Data extraction with Python and automatic sending of emails with the information obtained

1

Friends,

The data extraction part is working and the emailing is also partly done.

I would like the same information I print on the screen and with the same formatting (jumping line etc) to be sent as part of the email message. I would like to save the same one that was printed on the above screen and then send it by email as the message body of the email and not the attachment.

The idea would be to throw the information in the file list.txt and then copy it to the body of the email. The part of getting the same thing that was printed on the screen and playing as message body of email is what does not work. Could you help?

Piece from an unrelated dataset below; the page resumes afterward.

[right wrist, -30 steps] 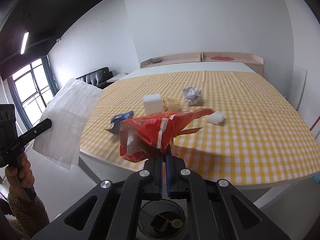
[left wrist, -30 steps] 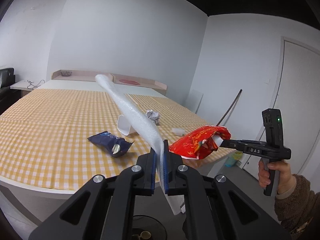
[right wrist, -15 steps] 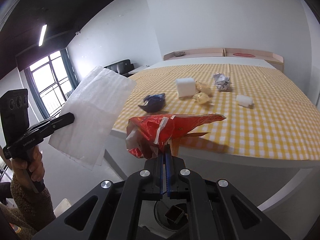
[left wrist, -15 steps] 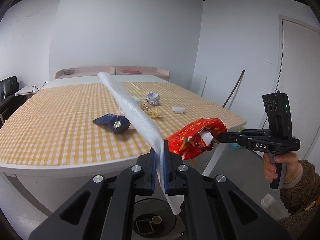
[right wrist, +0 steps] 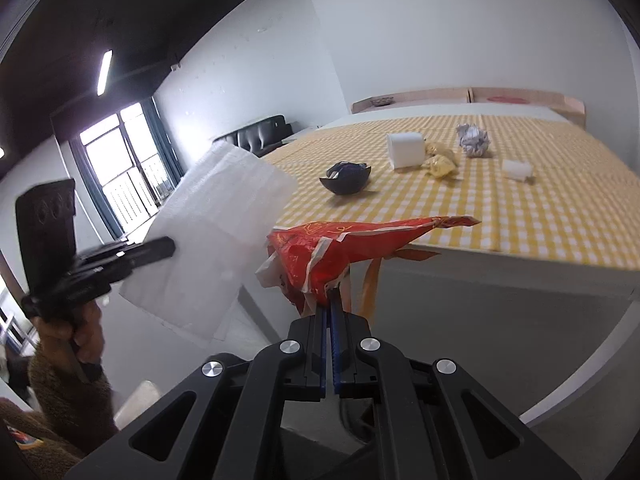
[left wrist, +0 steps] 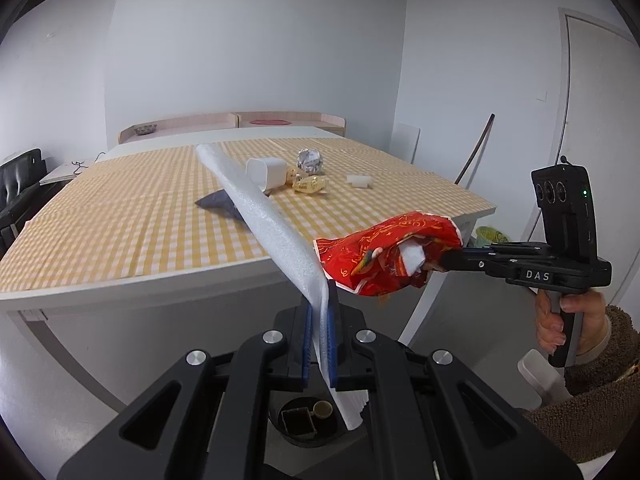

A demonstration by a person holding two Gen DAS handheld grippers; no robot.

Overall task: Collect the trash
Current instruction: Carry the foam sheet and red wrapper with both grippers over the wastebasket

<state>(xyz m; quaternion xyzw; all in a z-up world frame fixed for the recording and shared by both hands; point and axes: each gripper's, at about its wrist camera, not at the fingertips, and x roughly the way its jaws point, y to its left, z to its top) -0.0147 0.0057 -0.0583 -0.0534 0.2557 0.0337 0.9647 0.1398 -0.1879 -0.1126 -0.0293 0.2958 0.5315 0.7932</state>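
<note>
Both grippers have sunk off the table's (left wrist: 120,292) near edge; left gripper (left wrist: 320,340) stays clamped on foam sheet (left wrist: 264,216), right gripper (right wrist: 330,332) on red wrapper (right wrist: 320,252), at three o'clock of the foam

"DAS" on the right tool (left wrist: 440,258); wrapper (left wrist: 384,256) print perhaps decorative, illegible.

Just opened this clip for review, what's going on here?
A person is clearing trash off a table with a yellow checked cloth, one handheld tool in each hand. The left tool is shut on a white foam sheet; the right tool is shut on a crumpled red snack wrapper. Both are held off the table's edge, above a dark bin on the floor. A white cup, dark blue wrapper, foil ball and gold wrappers remain on the table.
</note>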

Another question: how to modularize the program below into 2 files, for example? One with the part of extracting information from the site and the other with the sending of email?

import os
import smtplib
from email import encoders
from email.mime.base import MIMEBase
from email.mime.multipart import MIMEMultipart
###########################################################

import requests, time
from bs4 import BeautifulSoup as bs
from datetime import datetime


url = "http://www.purebhakti.com/resources/vaisnava-calendar-mainmenu-71.html"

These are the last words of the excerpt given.